- Opening Delimiter -

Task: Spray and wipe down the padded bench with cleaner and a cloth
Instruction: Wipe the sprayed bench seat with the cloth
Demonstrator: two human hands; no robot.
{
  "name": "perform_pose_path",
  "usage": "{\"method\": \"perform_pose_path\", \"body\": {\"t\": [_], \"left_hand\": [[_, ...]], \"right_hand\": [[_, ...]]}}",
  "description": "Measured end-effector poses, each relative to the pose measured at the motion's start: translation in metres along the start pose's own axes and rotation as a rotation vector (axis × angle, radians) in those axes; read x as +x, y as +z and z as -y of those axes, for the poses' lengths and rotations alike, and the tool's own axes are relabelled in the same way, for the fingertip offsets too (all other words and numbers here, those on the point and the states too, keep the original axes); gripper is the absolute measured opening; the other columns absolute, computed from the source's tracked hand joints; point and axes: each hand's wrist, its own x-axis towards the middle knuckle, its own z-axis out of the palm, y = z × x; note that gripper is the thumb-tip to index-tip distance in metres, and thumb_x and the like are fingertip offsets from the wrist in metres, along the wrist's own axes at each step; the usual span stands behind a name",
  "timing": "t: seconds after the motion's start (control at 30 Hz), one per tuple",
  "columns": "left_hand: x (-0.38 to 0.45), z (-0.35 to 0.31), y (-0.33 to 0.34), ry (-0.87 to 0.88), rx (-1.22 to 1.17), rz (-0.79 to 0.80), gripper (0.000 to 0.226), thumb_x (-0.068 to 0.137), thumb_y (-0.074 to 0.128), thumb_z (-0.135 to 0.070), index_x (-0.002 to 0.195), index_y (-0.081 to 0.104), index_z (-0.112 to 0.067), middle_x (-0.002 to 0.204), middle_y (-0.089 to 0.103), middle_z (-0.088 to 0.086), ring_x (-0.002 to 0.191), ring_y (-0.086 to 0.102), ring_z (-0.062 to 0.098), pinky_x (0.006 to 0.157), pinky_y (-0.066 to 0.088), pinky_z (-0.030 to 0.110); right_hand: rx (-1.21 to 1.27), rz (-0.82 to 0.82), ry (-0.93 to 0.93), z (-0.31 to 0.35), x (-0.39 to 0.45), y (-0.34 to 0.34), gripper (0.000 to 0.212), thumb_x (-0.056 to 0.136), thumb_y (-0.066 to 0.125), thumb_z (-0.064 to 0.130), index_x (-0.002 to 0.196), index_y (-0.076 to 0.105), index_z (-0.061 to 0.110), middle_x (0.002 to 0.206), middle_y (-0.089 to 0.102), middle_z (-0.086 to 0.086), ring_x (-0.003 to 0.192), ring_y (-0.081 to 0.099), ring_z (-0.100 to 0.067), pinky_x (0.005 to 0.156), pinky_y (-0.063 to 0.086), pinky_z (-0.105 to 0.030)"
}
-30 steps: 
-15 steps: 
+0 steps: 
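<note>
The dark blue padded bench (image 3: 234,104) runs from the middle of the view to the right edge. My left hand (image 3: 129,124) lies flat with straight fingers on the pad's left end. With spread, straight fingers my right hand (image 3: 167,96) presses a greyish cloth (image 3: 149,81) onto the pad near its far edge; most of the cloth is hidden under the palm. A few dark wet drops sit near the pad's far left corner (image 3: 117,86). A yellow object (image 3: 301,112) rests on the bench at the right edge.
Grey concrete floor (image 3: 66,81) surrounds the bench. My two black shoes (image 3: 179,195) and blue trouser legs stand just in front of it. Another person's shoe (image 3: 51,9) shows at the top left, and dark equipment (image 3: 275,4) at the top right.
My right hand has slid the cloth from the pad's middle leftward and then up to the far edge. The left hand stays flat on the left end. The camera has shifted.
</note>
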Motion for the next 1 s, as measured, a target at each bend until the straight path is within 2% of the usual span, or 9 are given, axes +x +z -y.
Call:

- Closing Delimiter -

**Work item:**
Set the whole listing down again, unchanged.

**Written answer:**
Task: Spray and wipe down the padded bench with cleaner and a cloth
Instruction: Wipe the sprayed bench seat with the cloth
Demonstrator: two human hands; no robot.
{
  "name": "perform_pose_path",
  "usage": "{\"method\": \"perform_pose_path\", \"body\": {\"t\": [_], \"left_hand\": [[_, ...]], \"right_hand\": [[_, ...]]}}",
  "description": "Measured end-effector poses, each relative to the pose measured at the motion's start: translation in metres along the start pose's own axes and rotation as a rotation vector (axis × angle, radians) in those axes; read x as +x, y as +z and z as -y of those axes, for the poses' lengths and rotations alike, and the tool's own axes are relabelled in the same way, for the fingertip offsets too (all other words and numbers here, those on the point and the states too, keep the original axes); gripper is the absolute measured opening; the other columns absolute, computed from the source's tracked hand joints; point and axes: each hand's wrist, its own x-axis towards the middle knuckle, its own z-axis out of the palm, y = z × x; note that gripper is the thumb-tip to index-tip distance in metres, and thumb_x and the like are fingertip offsets from the wrist in metres, along the wrist's own axes at each step; the usual span stands behind a name",
  "timing": "t: seconds after the motion's start (control at 30 Hz), one per tuple",
  "columns": "left_hand: x (-0.38 to 0.45), z (-0.35 to 0.31), y (-0.33 to 0.34), ry (-0.87 to 0.88), rx (-1.22 to 1.17), rz (-0.79 to 0.80), gripper (0.000 to 0.226), thumb_x (-0.068 to 0.137), thumb_y (-0.074 to 0.128), thumb_z (-0.135 to 0.070), index_x (-0.002 to 0.195), index_y (-0.081 to 0.104), index_z (-0.112 to 0.067), middle_x (-0.002 to 0.204), middle_y (-0.089 to 0.103), middle_z (-0.088 to 0.086), ring_x (-0.002 to 0.191), ring_y (-0.086 to 0.102), ring_z (-0.062 to 0.098), pinky_x (0.006 to 0.157), pinky_y (-0.066 to 0.088), pinky_z (-0.030 to 0.110); right_hand: rx (-1.21 to 1.27), rz (-0.82 to 0.82), ry (-0.93 to 0.93), z (-0.31 to 0.35), x (-0.39 to 0.45), y (-0.34 to 0.34), gripper (0.000 to 0.212), thumb_x (-0.056 to 0.136), thumb_y (-0.066 to 0.125), thumb_z (-0.064 to 0.130), index_x (-0.002 to 0.196), index_y (-0.076 to 0.105), index_z (-0.061 to 0.110), middle_x (0.002 to 0.206), middle_y (-0.089 to 0.102), middle_z (-0.086 to 0.086), ring_x (-0.003 to 0.192), ring_y (-0.081 to 0.099), ring_z (-0.100 to 0.067), pinky_x (0.005 to 0.156), pinky_y (-0.063 to 0.086), pinky_z (-0.105 to 0.030)"
}
-30 steps: 
-15 steps: 
+0 steps: 
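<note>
The dark blue padded bench (image 3: 234,104) runs from the middle of the view to the right edge. My left hand (image 3: 129,124) lies flat with straight fingers on the pad's left end. With spread, straight fingers my right hand (image 3: 167,96) presses a greyish cloth (image 3: 149,81) onto the pad near its far edge; most of the cloth is hidden under the palm. A few dark wet drops sit near the pad's far left corner (image 3: 117,86). A yellow object (image 3: 301,112) rests on the bench at the right edge.
Grey concrete floor (image 3: 66,81) surrounds the bench. My two black shoes (image 3: 179,195) and blue trouser legs stand just in front of it. Another person's shoe (image 3: 51,9) shows at the top left, and dark equipment (image 3: 275,4) at the top right.
My right hand has slid the cloth from the pad's middle leftward and then up to the far edge. The left hand stays flat on the left end. The camera has shifted.
</note>
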Motion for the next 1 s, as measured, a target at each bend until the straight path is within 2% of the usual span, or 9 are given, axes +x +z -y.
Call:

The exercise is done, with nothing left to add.